What you need to do: Locate every line in the material below that has the word "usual". Copy each of those lines.

Given material:
%%
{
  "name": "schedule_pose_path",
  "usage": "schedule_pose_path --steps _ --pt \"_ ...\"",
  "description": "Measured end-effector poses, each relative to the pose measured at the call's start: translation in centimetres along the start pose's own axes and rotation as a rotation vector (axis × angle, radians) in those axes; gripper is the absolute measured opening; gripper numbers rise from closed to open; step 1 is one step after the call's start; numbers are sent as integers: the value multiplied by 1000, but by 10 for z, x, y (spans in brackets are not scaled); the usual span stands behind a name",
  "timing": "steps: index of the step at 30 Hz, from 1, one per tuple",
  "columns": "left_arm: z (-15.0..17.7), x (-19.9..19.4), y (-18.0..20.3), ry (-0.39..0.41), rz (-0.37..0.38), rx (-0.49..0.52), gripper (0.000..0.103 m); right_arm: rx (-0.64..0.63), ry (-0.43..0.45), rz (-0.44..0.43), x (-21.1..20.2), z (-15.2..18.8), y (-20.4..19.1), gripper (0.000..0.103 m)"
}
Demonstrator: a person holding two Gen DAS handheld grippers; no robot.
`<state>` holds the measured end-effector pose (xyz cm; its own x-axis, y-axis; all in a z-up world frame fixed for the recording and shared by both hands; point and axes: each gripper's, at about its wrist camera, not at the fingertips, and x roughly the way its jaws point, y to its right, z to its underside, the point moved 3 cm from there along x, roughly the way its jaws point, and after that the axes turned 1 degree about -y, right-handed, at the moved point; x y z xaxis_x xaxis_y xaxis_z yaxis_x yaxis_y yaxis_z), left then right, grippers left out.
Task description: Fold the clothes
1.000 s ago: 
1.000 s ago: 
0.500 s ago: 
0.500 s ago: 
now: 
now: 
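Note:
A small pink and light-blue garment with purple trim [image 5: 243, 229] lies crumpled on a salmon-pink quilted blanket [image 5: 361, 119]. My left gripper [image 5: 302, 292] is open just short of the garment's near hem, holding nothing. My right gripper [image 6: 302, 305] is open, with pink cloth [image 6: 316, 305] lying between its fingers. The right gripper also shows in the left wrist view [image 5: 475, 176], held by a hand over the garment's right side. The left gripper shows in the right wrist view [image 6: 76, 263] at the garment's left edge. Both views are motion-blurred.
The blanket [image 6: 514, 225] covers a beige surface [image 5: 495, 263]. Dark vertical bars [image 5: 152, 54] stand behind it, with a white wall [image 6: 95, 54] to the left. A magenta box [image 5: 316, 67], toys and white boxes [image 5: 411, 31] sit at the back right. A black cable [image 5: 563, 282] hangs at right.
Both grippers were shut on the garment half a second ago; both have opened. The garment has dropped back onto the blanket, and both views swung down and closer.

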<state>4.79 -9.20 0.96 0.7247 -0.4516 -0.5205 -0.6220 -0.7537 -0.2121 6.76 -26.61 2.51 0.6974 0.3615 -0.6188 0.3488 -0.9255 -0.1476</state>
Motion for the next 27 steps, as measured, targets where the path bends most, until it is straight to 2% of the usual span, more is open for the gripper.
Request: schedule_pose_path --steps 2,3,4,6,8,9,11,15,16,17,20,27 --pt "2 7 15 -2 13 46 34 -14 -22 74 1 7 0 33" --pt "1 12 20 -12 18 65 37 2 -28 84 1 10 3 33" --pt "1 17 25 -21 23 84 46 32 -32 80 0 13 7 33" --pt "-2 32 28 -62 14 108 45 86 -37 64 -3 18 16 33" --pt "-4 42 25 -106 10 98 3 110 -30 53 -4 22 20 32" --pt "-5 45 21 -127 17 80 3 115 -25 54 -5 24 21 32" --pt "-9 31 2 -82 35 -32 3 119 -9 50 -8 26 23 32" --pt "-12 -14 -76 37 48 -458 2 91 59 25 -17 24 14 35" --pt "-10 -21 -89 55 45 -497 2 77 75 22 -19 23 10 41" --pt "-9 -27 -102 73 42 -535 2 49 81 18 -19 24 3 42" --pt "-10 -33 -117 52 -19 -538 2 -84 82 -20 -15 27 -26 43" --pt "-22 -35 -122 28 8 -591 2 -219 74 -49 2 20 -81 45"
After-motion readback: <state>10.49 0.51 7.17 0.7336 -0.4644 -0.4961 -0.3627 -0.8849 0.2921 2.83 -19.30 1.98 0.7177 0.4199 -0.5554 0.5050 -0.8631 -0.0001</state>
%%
Solution to the exercise:
  "description": "Measured end-effector poses, each relative to the pose measured at the call's start: translation in centimetres along the start pose's own axes and rotation as a rotation vector (axis × angle, radians) in those axes; gripper is the absolute measured opening; gripper numbers rise from closed to open; step 1 is one step after the call's start; numbers are sent as integers: the value multiplied by 1000, but by 10 for z, x, y (spans in brackets are not scaled); the usual span stands behind a name",
Motion for the next 27 steps, as measured, targets where the path bends most, until it is straight to 2% of the usual span, more is open for the gripper.

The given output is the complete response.